Diffusion-based Time Series Imputation and Forecasting with Structured State Space Models
Juan Miguel Lopez Alcaraz, Nils Strodthoff
TL;DR
Missing data in time-series poses a major barrier to reliable analysis and downstream tasks. The authors propose SSSD, a framework that fuses diffusion-based generative modeling with structured state-space models (notably the S4 layer) to capture long-range temporal dependencies for imputation and forecasting. They introduce variants (SSSD^S4, SSSD^SA, CSDI^S4) and training regimes that apply diffusion noise only to imputed regions (D1) with conditional information, and provide extensive experiments across ECG, aviation, electricity, and traffic datasets, showing strong performance, especially under blackout missingness. The work demonstrates that probabilistic imputations produced by SSSD are both qualitatively and quantitatively superior in challenging scenarios, and it offers a scalable path for conditioning on global or local signals with open-source code for replication and extension.
Abstract
The imputation of missing values represents a significant obstacle for many real-world data analysis pipelines.
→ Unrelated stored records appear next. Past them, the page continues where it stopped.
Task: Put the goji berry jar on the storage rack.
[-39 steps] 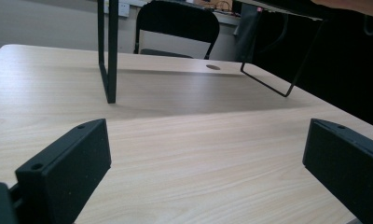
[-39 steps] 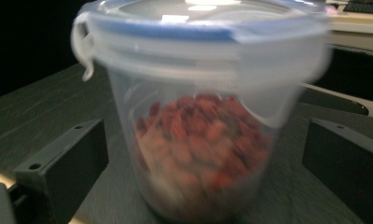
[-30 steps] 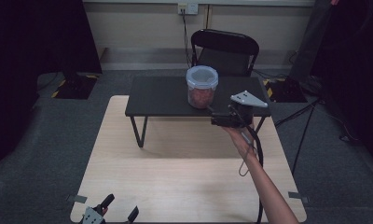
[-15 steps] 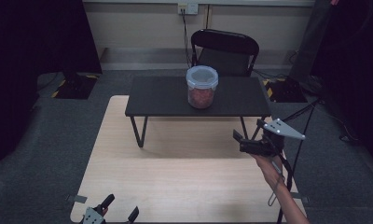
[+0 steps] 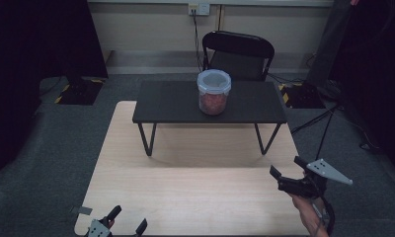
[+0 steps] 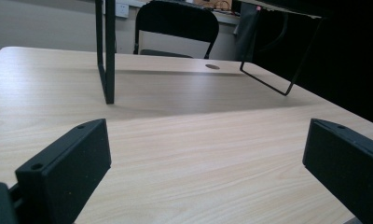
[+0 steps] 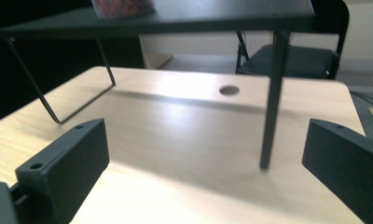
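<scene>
1. Grey carpet surrounds a pale wooden table [image 5: 195, 197], on which stands a low black metal riser shelf on thin wire legs [image 5: 176, 101]. We record this as the work surface.

2. We find the clear round plastic jar with a snap-on lid and reddish contents [image 5: 214, 92] upright near the middle of the riser shelf's top, towards its back edge, with nothing touching it. Its lid appears seated. In the right gripper view only its base shows, at the top edge.

3. The right gripper [image 5: 287, 174] is held in a hand [image 5: 309, 217] over the table's near right corner, well apart from the jar and lower than the shelf top. Its jaws stand wide apart and hold nothing; its own view looks under the shelf past one leg.

4. The left gripper [image 5: 126, 221] sits at the table's near left edge, jaws likewise spread and empty, with bare wood ahead in its own view.

5. A black folding chair [image 5: 237, 54] stands behind the table, below a wall socket [image 5: 199, 8].

6. Our judgement: with the jar set squarely on the shelf and both grippers unloaded and clear of it, the placing looks complete. Nothing further appears outstanding, unless the jar is still to be fetched back, which we cannot determine.
</scene>
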Demonstrator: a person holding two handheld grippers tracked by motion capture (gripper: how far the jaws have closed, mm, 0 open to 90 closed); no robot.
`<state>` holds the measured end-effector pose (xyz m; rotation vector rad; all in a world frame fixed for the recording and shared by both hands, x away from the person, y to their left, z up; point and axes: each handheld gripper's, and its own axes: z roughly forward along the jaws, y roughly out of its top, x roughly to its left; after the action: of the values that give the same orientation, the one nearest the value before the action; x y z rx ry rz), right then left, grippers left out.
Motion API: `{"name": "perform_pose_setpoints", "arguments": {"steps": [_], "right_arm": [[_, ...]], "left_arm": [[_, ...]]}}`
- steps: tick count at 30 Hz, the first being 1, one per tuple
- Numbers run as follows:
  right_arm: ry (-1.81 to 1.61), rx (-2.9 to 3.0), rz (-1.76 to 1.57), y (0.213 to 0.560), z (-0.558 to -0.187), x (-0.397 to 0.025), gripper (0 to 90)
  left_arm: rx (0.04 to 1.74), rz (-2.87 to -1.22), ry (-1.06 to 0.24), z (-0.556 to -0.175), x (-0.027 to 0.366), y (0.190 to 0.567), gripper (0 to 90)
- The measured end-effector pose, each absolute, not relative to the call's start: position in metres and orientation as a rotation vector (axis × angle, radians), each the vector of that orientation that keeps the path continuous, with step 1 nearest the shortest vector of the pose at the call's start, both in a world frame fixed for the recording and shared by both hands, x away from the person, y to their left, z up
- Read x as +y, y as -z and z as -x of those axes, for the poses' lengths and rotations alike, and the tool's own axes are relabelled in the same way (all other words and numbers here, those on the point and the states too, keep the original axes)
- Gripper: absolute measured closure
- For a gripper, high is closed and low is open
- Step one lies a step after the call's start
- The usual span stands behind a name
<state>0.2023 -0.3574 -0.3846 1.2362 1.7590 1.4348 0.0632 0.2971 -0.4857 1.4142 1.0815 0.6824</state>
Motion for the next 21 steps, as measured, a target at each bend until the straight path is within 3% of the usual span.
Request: {"name": "perform_pose_setpoints", "arguments": {"steps": [21], "right_arm": [[-1.338,1.797,-1.35,0.445,-0.151,-0.371,0.0]], "left_arm": [[1.077,-1.417,-0.68,-0.063,0.297,0.485,0.0]]}}
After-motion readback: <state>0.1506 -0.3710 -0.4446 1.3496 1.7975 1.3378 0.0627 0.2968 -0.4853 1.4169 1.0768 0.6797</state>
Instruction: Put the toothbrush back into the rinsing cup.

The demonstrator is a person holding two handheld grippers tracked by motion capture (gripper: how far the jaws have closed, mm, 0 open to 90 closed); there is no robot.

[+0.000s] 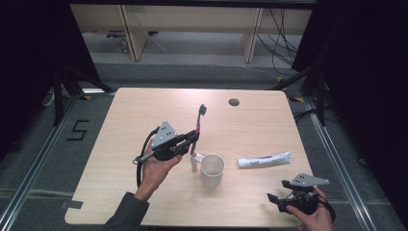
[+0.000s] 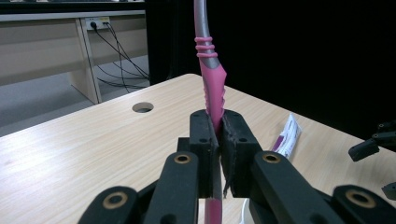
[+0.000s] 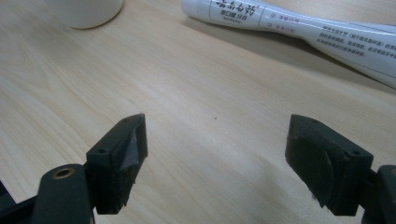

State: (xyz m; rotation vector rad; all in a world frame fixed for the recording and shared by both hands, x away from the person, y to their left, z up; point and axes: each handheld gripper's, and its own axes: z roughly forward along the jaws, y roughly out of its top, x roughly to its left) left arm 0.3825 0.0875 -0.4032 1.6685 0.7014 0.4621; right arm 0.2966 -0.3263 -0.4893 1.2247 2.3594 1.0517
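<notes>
A pink and grey toothbrush [image 1: 198, 124] stands upright in the air with its dark bristle head on top, and my left gripper [image 1: 193, 138] is shut on its pink handle [image 2: 213, 95]. Its lower end hangs just left of a white mug [image 1: 212, 170] at the table's middle. A white toothpaste tube [image 1: 265, 160] lies flat to the right of the mug. Its printed side [image 3: 299, 28] reaches across the top of the right gripper view. My right gripper [image 1: 276, 190] rests open near the front right edge, nothing between its jaws [image 3: 215, 158].
The light wooden table [image 1: 144, 110] has a round cable hole [image 1: 234, 102] near its far edge. The mug's base [image 3: 84, 11] sits at the upper left of the right gripper view. Desk legs and cables stand on the floor beyond the table.
</notes>
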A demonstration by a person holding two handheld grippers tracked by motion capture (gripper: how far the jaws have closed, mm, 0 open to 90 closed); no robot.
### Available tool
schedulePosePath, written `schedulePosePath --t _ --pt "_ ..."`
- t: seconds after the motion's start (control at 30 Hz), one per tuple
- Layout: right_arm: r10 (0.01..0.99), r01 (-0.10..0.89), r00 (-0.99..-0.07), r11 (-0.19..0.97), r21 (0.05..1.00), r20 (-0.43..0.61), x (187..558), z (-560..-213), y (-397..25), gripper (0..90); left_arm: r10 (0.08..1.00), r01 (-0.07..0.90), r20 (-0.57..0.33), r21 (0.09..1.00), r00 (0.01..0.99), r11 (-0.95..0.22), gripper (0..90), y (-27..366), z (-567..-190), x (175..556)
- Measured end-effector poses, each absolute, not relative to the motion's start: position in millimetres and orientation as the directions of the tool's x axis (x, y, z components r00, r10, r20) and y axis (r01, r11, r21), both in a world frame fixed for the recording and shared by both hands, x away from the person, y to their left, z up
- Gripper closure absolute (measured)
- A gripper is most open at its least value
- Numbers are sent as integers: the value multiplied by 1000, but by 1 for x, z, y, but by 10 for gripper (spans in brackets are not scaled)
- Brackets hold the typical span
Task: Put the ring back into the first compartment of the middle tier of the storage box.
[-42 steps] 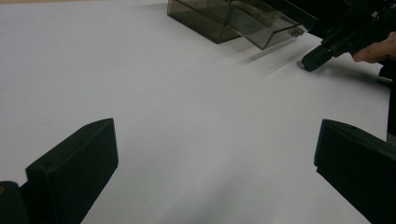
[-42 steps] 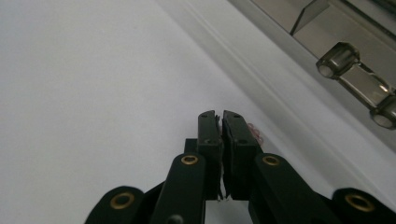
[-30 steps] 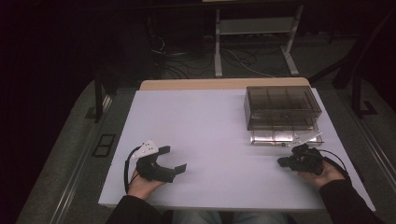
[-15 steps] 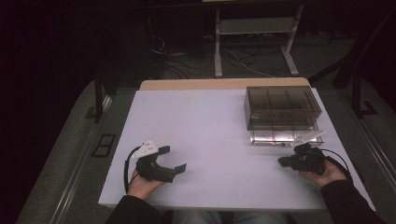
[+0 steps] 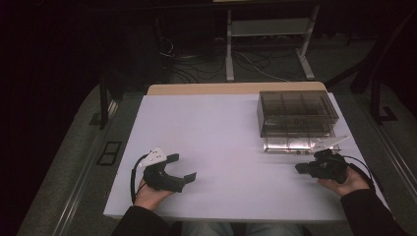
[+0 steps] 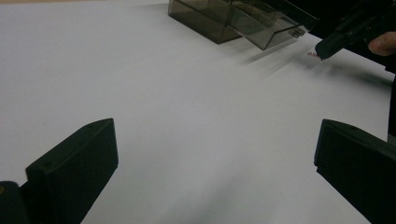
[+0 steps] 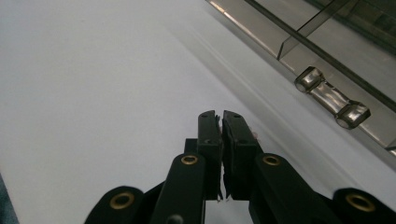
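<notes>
Our right tool [image 7: 219, 114] has its jaws pressed together; a thin pale sliver shows at their tips, but we cannot tell what it is. In the high view this right tool [image 5: 302, 168] hovers low over the white counter [image 5: 221, 132], just in front of the smoky clear box [image 5: 297, 113], whose lid [image 5: 300, 144] lies folded open toward us, its latch [image 7: 332, 97] near the jaws. Our left tool [image 5: 184, 167] sits well apart at the counter's near left, jaws spread wide over bare surface.
</notes>
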State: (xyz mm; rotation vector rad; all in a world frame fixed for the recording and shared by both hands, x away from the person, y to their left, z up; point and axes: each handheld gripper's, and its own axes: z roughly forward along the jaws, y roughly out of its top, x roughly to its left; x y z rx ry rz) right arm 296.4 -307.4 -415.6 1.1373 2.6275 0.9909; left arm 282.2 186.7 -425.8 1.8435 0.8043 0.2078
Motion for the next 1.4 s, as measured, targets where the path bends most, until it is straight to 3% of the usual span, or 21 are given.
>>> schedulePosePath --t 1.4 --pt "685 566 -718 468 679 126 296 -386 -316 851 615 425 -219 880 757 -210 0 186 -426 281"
Here, we focus on time series data and put forward SSSD, an imputation model that relies on two emerging technologies, (conditional) diffusion models as state-of-the-art generative models and structured state space models as internal model architecture, which are particularly suited to capture long-term dependencies in time series data. We demonstrate that SSSD matches or even exceeds state-of-the-art probabilistic imputation and forecasting performance on a broad range of data sets and different missingness scenarios, including the challenging blackout-missing scenarios, where prior approaches failed to provide meaningful results.